Choose a reason for hiding this comment

The reason will be displayed to describe this comment to others. Learn more.

I dislike the idea of having PYTHONCOERCECLOCALE env var which behaves differently than all other PYTHON* env vars. See my -X proposal: https://bugs.python.org/issue34589#msg325282

@bedevere-bot
Copy link

When you're done making the requested changes, leave the comment: I have made the requested changes; please review again.

@vstinner
Copy link
Member

I merged my PR #9073 instead: it is closer to the current code, allows to implement a new -X coerce_c_locale command line option, and still respects -E and -I option: ignore PYTHONCOERCECLOCALE.

Maybe we can refactor the Python initialization code later, but we need a fix on the current code before 3.7.1 release which is scheduled tomorrow by our release manager, Ned.

@vstinner vstinner closed this Sep 17, 2018
@ncoghlan
Copy link
Contributor Author

What the hell Victor?
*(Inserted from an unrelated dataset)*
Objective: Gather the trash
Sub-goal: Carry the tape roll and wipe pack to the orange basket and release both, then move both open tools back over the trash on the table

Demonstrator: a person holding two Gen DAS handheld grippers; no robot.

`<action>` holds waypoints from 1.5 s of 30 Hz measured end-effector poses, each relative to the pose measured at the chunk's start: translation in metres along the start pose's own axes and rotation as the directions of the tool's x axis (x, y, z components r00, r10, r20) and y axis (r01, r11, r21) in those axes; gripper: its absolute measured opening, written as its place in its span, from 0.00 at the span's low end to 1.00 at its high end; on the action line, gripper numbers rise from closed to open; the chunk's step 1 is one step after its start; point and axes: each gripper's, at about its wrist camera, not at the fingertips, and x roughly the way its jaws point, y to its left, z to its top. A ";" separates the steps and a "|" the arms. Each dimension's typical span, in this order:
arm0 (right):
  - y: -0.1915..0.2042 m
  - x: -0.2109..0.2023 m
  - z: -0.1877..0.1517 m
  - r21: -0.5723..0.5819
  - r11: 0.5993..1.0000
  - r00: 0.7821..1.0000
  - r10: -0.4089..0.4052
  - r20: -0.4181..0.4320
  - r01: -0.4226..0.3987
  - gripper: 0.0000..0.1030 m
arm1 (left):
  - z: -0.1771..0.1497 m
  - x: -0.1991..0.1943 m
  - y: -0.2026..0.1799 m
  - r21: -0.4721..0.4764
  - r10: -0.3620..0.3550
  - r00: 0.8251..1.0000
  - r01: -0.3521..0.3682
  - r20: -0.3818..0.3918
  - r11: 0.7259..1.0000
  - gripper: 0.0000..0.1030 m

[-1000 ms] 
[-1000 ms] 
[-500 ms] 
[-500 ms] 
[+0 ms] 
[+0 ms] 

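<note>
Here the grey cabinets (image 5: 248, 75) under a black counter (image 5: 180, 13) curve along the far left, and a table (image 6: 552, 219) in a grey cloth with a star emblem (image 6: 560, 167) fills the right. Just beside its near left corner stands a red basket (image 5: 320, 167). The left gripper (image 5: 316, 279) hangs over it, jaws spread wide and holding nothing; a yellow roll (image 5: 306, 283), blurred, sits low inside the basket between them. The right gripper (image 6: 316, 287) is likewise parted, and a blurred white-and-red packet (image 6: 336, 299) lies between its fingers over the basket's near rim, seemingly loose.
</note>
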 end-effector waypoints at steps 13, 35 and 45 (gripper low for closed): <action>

This is NOT OK!

@ncoghlan ncoghlan reopened this Sep 19, 2018
@ncoghlan ncoghlan dismissed vstinner’s stale review September 19, 2018 07:34

Victor is attempting to arbitrarily overrule the PEP process

@ncoghlan
Copy link
Contributor Author

I've dismissed Victor's review, as he is inappropriately attempting to overrule the PEP process due to his personal preferences.

@ncoghlan
Copy link
Contributor Author

@vstinner "Closer to the current code" is not an advantage when the structure of the current code goes completely against the way PEP 538 was designed to work (i.e. the CPython runtime never even seeing the original uncoerced locale, except in the locale coercion helper functions)

@ncoghlan
Copy link
Contributor Author

Initial Travis failure affecting bb16468 was in test_nntplib relating to being unable to assign an address, so I restarted the job.

@ncoghlan ncoghlan changed the title WIP: bpo-34589: Move locale coercion back to the CLI app bpo-34589: Move locale coercion back to the CLI app Sep 20, 2018
@ncoghlan ncoghlan closed this Sep 20, 2018
@ncoghlan ncoghlan reopened this Sep 20, 2018
@ncoghlan
Copy link
Contributor Author

Got the test_nntplib failure again, so restarted all the CI checks. See https://bugs.python.org/issue19756 (in particular, the last couple of comments)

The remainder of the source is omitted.